TASK PROMPT:
In the listing that follows, count the lines holding the word "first" and report only that number.

RECORDS:
-- Opening Marker --

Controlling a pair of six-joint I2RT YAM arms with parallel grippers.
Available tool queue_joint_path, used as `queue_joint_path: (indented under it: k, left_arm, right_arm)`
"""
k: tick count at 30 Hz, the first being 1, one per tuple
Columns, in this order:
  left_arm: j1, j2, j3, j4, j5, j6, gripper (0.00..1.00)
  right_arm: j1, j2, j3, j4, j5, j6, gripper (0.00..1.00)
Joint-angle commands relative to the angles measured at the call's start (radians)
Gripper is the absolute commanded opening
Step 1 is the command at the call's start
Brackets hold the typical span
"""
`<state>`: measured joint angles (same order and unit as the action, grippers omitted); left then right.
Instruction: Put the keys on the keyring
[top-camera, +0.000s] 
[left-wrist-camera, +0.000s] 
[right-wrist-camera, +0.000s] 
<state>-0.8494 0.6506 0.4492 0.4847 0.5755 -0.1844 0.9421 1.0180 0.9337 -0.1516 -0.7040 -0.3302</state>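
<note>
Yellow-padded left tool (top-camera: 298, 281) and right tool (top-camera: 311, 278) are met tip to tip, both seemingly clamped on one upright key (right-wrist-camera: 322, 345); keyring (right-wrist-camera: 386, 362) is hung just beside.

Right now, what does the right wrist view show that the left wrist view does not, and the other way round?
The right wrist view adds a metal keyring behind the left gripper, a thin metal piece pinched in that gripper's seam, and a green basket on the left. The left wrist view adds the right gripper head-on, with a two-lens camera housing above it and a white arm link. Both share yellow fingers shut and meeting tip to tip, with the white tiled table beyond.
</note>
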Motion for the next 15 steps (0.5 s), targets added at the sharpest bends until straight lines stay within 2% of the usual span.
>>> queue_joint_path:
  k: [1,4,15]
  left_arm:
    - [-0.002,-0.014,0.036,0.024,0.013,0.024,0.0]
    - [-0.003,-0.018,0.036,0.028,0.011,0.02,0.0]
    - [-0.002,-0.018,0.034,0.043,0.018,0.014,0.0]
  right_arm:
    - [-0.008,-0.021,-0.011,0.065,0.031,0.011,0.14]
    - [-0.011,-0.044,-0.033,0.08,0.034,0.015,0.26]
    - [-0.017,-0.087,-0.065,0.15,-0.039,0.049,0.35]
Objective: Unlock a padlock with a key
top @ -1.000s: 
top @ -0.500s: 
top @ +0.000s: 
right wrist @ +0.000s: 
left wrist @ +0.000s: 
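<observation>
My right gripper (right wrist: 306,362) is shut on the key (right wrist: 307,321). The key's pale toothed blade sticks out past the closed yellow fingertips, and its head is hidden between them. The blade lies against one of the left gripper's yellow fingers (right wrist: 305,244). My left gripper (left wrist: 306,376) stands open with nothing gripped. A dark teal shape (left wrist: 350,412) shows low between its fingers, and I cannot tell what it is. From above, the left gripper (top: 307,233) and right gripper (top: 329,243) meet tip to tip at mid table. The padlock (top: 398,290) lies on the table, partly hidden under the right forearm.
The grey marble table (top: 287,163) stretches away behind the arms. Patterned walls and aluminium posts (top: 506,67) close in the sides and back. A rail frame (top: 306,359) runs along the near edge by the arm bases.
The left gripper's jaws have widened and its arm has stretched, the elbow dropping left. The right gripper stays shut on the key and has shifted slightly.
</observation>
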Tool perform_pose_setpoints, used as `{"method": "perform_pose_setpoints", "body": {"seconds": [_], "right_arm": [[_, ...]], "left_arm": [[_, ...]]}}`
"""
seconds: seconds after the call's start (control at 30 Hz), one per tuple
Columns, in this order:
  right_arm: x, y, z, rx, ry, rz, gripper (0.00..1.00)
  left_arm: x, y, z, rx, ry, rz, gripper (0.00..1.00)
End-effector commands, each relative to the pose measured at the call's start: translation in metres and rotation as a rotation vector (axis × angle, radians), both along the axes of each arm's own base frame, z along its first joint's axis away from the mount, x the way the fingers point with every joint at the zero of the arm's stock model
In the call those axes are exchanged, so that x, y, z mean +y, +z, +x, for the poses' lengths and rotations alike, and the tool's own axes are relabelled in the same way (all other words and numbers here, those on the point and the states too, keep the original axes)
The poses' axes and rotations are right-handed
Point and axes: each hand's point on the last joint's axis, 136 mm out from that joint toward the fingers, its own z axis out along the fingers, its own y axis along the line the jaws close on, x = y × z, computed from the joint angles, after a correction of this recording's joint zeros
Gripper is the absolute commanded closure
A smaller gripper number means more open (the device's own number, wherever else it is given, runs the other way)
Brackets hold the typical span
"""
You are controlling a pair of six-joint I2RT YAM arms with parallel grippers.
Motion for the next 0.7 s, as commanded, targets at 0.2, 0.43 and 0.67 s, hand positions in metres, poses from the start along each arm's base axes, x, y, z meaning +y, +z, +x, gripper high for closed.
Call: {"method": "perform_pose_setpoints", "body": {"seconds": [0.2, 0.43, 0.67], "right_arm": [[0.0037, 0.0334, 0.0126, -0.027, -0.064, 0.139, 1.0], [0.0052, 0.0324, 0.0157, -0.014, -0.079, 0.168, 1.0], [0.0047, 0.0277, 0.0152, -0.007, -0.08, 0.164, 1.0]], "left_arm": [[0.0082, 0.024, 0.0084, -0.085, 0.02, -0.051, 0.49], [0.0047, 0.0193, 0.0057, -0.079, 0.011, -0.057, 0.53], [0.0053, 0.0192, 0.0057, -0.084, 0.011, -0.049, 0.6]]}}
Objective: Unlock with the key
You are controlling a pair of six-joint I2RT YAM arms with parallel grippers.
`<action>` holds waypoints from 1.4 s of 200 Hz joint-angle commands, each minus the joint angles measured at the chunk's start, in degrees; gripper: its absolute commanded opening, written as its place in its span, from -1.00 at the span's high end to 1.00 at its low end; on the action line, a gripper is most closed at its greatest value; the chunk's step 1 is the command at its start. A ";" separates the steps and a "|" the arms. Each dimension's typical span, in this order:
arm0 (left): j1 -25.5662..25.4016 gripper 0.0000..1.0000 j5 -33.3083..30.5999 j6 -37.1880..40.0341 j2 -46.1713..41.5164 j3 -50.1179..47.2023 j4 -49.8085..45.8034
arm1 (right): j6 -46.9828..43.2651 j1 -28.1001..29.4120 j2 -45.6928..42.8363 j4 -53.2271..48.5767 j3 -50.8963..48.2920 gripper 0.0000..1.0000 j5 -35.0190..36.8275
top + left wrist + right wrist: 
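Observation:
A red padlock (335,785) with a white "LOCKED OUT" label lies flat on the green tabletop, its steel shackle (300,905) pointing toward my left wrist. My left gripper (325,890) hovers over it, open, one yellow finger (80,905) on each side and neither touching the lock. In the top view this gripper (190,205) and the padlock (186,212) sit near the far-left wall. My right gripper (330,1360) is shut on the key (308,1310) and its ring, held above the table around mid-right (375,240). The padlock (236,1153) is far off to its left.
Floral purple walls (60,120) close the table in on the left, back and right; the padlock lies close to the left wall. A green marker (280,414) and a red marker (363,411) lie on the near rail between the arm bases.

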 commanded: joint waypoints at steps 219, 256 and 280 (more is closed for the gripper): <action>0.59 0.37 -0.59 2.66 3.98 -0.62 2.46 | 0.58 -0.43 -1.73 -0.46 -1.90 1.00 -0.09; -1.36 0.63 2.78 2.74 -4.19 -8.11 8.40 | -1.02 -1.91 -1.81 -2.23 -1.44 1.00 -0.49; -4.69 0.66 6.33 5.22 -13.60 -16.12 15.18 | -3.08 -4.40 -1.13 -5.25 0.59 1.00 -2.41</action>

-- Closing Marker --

ANSWER TO THIS PROBLEM:
2